Kémi Séba
« Plus de nationalité française ? Gloire à Dieu. Libéré, je suis de ce fardeau », s’est fendu l’activiste béninois Stellio Gilles Robert Capo Chichi surnommé Kémi Séba. Quelques heures, après que la perte de sa nationalité française ait circulé dans les médias et sur les réseaux sociaux, il a fait un post sur son compte X.
« J’ai de plus brûlé le passeport depuis plusieurs mois déjà », rappelle-t-il accompagner de l’adresse du compte TikTok qui le montre en train en action. Selon lui, le retrait de cette nationalité à cause de ses critiques contre le néocolonialisme de la France, est « une reconnaissance (très peu stratégique) » de la part des autorités françaises.
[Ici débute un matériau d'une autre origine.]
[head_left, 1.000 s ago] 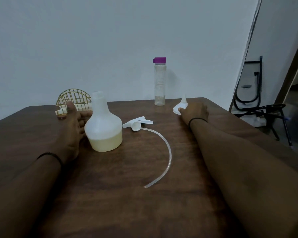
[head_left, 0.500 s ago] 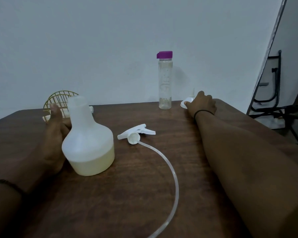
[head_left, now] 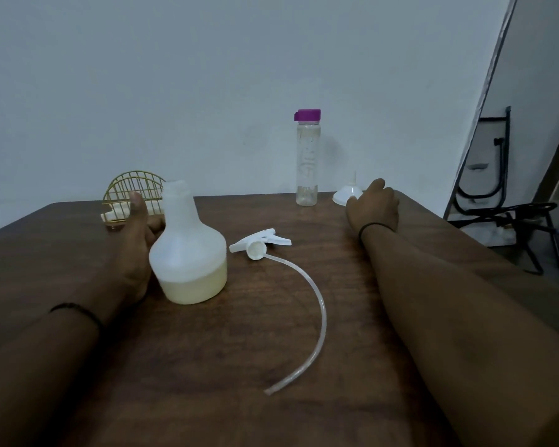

Cela, estime-t-il, prouve « l’efficacité » de son « travail politique » la France.
Il rappelle avoir quitté la France depuis bientôt 14 ans « à cause de sa politique néocoloniale et de sa négrophobie systémique ». Il combat, dès lors, la politique française « depuis l’Afrique frontalement ».
Kémi Séba relève que « la décision du conseil d’Etat vient très en retard ». Il relève que sa « lettre de demande d’abandon de nationalité trônait,…, sur le bureau » de son avocat depuis plusieurs mois. Ceci, au cas où le Conseil d’Etat désavouerait le ministère de l'Intérieur.
« Tout rentre dans l’ordre désormais », s'est-il réjoui. « C’est maintenant que tout commence. Courage à vous, car vous venez de nous rajouter des tonnes de litres d’essence dans notre moteur politique », conclut-il.